EXERCISE DETAILS = Skip the pictures and give back the rest of the listing exactly.

MATERIAL PROVIDED =
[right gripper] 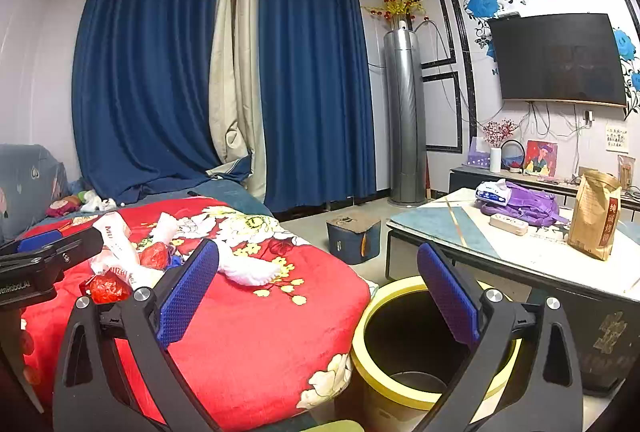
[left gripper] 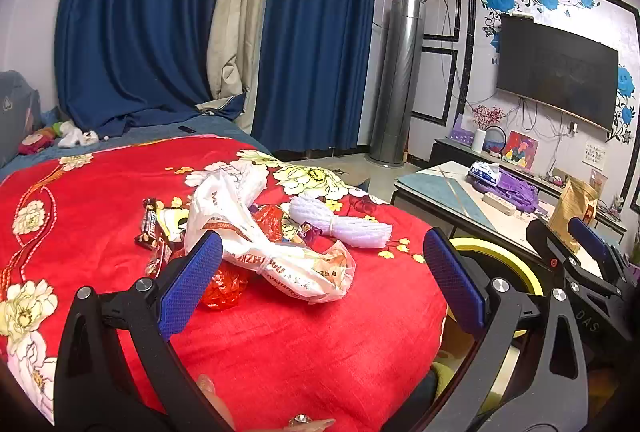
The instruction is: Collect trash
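Both claws are standing released, gripping nothing. The left claw is hovering just short of the trash, tilted slightly down and lined up, it seems, for a first grab. The right claw is waiting off to the side, over the bed's edge and the bin, which is sitting open right beside the bed, probably so pieces can drop straight in. The trash is lying heaped mid-bed: a crumpled white printed bag, red crinkly wrappers, a dark candy-bar wrapper, a white foam net sleeve.
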`<state>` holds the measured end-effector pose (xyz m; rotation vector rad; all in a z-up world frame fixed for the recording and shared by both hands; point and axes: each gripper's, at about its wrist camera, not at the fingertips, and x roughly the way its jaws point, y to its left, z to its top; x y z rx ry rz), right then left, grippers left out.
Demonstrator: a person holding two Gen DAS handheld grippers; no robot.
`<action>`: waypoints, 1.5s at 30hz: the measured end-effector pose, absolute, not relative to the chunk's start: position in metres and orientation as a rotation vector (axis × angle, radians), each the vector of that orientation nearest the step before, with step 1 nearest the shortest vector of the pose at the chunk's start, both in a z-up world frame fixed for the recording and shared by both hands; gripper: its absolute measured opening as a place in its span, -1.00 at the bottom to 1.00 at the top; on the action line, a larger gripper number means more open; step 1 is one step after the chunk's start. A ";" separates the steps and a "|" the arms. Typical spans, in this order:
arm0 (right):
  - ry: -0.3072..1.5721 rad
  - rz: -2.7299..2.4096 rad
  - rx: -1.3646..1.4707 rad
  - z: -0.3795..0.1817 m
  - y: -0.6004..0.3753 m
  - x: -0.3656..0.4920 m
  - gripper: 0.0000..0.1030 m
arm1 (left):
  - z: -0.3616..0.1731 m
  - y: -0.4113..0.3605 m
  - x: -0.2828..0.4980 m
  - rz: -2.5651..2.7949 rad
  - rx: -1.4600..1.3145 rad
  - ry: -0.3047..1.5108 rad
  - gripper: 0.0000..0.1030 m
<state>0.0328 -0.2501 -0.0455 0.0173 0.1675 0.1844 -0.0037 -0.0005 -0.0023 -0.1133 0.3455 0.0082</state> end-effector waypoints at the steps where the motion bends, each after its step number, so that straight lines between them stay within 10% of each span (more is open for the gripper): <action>1: 0.168 0.184 0.018 -0.046 -0.250 0.033 0.88 | -0.002 0.000 -0.003 0.007 -0.114 0.347 0.79; 45: 0.206 0.277 0.006 -0.056 -0.242 0.035 0.88 | -0.008 0.000 -0.005 0.011 -0.130 0.368 0.79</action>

OUTPUT =
[right gripper] 
[left gripper] 
The instruction is: Collect trash
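Both claws are standing released, gripping nothing. The left claw is hovering just short of the trash, tilted slightly down and lined up, it seems, for a first grab. The right claw is waiting off to the side, over the bed's edge and the bin, which is sitting open right beside the bed, probably so pieces can drop straight in. The trash is lying heaped mid-bed: a crumpled white printed bag, red crinkly wrappers, a dark candy-bar wrapper, a white foam net sleeve.
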`<state>` holds the measured end-effector pose (xyz m; rotation vector rad; all in a z-up world frame fixed for the recording and shared by both hands; point and axes: each gripper's, at about its wrist camera, not at the fingertips, and x roughly the way its jaws point, y to its left, z to its top; x y z rx ry rz), right then left, grippers left out.
Demonstrator: a person holding two Gen DAS handheld grippers; no robot.
`<action>`: waypoints, 1.5s at 30hz: the measured end-effector pose, absolute, not relative to the chunk's start: position in metres and orientation as a rotation vector (axis × angle, radians), each the vector of that orientation nearest the step before, with step 1 nearest the shortest vector of the pose at the chunk's start, both in a z-up world frame fixed for the recording and shared by both hands; gripper: its absolute measured opening as a place in its span, -1.00 at the bottom to 1.00 at the top; on the action line, a larger gripper number means more open; step 1 is one step after the chunk's start. A ";" separates the steps and a "|" the arms. Typical spans, in this order:
arm0 (right):
  - ry: -0.3072..1.5721 rad
  - rz: -2.7299..2.4096 rad
  - rx: -1.3646..1.4707 rad
  - z: -0.3795..0.1817 m
  - y: -0.6004..0.3753 m
  - x: -0.3656..0.4920 m
  - gripper: 0.0000..0.1030 m
arm1 (left):
  - z: -0.3616..0.1731 m
  - y: -0.4113..0.3605 m
  - x: -0.2828..0.4980 m
  - rz: -2.5651..2.7949 rad
  - rx: -1.4600..1.3145 rad
  - ry: -0.3047..1.5108 rad
  - gripper: 0.0000..0.1030 m
<state>0.0328 -0.2501 -0.0455 0.0173 0.1675 0.1844 -0.0037 -0.0005 -0.0023 -0.1133 0.3455 0.0082</state> end-effector waypoints at the steps where the motion bends, each after its step number, so that straight lines between them stay within 10% of each span (more is open for the gripper): <action>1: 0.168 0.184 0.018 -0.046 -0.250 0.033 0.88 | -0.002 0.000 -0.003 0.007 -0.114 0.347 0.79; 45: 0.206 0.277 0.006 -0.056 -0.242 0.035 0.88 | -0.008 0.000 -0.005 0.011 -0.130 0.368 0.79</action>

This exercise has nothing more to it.